> [What is expected]: Write out the data below in full. Keep it exact.

##### Stored data #####

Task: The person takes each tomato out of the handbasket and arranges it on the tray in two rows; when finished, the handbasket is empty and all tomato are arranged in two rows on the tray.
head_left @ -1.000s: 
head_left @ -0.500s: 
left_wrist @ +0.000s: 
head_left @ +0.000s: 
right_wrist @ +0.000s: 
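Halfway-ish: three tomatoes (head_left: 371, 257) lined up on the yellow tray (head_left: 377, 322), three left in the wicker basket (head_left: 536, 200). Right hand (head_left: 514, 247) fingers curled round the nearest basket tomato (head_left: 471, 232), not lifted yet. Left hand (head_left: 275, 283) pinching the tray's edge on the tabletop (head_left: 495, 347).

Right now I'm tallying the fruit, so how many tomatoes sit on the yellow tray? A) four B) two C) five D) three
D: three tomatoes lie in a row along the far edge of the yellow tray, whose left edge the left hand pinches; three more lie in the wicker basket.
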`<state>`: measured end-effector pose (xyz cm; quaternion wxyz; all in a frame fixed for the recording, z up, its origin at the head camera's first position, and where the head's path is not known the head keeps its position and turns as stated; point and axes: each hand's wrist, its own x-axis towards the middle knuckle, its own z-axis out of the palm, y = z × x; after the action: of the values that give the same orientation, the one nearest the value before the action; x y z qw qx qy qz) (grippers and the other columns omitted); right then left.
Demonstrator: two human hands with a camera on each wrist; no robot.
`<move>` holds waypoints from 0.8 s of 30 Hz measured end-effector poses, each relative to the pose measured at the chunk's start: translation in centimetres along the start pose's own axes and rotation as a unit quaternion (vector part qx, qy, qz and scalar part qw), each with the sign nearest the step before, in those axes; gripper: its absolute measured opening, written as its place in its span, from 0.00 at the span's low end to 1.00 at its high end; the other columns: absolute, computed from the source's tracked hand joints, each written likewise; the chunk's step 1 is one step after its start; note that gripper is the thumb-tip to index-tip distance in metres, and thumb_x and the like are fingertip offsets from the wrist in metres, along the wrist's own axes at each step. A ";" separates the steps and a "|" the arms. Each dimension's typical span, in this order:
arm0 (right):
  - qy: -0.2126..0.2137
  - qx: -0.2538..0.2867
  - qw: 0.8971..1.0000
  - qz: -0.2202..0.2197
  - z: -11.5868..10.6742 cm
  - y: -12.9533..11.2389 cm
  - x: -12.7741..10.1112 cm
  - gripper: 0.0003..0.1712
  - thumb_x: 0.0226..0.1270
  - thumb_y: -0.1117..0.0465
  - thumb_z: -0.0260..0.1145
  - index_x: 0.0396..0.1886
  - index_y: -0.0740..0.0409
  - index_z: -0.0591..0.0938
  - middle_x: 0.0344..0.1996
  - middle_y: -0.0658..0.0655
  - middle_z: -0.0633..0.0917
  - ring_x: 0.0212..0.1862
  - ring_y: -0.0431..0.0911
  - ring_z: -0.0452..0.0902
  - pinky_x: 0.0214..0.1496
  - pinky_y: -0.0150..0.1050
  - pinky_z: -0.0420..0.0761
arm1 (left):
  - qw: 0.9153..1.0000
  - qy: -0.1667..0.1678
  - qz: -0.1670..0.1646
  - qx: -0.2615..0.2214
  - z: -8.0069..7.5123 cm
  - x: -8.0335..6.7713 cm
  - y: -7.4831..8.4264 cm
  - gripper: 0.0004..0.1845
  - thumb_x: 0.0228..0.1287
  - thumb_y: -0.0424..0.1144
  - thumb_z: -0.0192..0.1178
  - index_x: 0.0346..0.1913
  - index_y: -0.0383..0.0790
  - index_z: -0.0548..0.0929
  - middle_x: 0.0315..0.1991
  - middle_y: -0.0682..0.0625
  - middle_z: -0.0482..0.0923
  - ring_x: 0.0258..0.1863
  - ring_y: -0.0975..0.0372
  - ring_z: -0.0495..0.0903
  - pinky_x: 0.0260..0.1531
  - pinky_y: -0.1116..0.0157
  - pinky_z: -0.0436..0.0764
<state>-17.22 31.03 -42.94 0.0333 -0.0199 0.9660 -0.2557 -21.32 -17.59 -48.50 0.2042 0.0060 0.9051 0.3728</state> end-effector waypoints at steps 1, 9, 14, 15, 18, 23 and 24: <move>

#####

> [Task answer]:
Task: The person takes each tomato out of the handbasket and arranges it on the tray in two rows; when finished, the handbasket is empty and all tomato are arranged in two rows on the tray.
head_left @ -1.000s: 
head_left @ -0.500s: 
left_wrist @ +0.000s: 
head_left @ +0.000s: 
right_wrist @ +0.000s: 
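Halfway-ish: three tomatoes (head_left: 371, 257) lined up on the yellow tray (head_left: 377, 322), three left in the wicker basket (head_left: 536, 200). Right hand (head_left: 514, 247) fingers curled round the nearest basket tomato (head_left: 471, 232), not lifted yet. Left hand (head_left: 275, 283) pinching the tray's edge on the tabletop (head_left: 495, 347).

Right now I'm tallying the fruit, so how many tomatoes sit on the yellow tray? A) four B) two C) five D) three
D: three tomatoes lie in a row along the far edge of the yellow tray, whose left edge the left hand pinches; three more lie in the wicker basket.
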`<state>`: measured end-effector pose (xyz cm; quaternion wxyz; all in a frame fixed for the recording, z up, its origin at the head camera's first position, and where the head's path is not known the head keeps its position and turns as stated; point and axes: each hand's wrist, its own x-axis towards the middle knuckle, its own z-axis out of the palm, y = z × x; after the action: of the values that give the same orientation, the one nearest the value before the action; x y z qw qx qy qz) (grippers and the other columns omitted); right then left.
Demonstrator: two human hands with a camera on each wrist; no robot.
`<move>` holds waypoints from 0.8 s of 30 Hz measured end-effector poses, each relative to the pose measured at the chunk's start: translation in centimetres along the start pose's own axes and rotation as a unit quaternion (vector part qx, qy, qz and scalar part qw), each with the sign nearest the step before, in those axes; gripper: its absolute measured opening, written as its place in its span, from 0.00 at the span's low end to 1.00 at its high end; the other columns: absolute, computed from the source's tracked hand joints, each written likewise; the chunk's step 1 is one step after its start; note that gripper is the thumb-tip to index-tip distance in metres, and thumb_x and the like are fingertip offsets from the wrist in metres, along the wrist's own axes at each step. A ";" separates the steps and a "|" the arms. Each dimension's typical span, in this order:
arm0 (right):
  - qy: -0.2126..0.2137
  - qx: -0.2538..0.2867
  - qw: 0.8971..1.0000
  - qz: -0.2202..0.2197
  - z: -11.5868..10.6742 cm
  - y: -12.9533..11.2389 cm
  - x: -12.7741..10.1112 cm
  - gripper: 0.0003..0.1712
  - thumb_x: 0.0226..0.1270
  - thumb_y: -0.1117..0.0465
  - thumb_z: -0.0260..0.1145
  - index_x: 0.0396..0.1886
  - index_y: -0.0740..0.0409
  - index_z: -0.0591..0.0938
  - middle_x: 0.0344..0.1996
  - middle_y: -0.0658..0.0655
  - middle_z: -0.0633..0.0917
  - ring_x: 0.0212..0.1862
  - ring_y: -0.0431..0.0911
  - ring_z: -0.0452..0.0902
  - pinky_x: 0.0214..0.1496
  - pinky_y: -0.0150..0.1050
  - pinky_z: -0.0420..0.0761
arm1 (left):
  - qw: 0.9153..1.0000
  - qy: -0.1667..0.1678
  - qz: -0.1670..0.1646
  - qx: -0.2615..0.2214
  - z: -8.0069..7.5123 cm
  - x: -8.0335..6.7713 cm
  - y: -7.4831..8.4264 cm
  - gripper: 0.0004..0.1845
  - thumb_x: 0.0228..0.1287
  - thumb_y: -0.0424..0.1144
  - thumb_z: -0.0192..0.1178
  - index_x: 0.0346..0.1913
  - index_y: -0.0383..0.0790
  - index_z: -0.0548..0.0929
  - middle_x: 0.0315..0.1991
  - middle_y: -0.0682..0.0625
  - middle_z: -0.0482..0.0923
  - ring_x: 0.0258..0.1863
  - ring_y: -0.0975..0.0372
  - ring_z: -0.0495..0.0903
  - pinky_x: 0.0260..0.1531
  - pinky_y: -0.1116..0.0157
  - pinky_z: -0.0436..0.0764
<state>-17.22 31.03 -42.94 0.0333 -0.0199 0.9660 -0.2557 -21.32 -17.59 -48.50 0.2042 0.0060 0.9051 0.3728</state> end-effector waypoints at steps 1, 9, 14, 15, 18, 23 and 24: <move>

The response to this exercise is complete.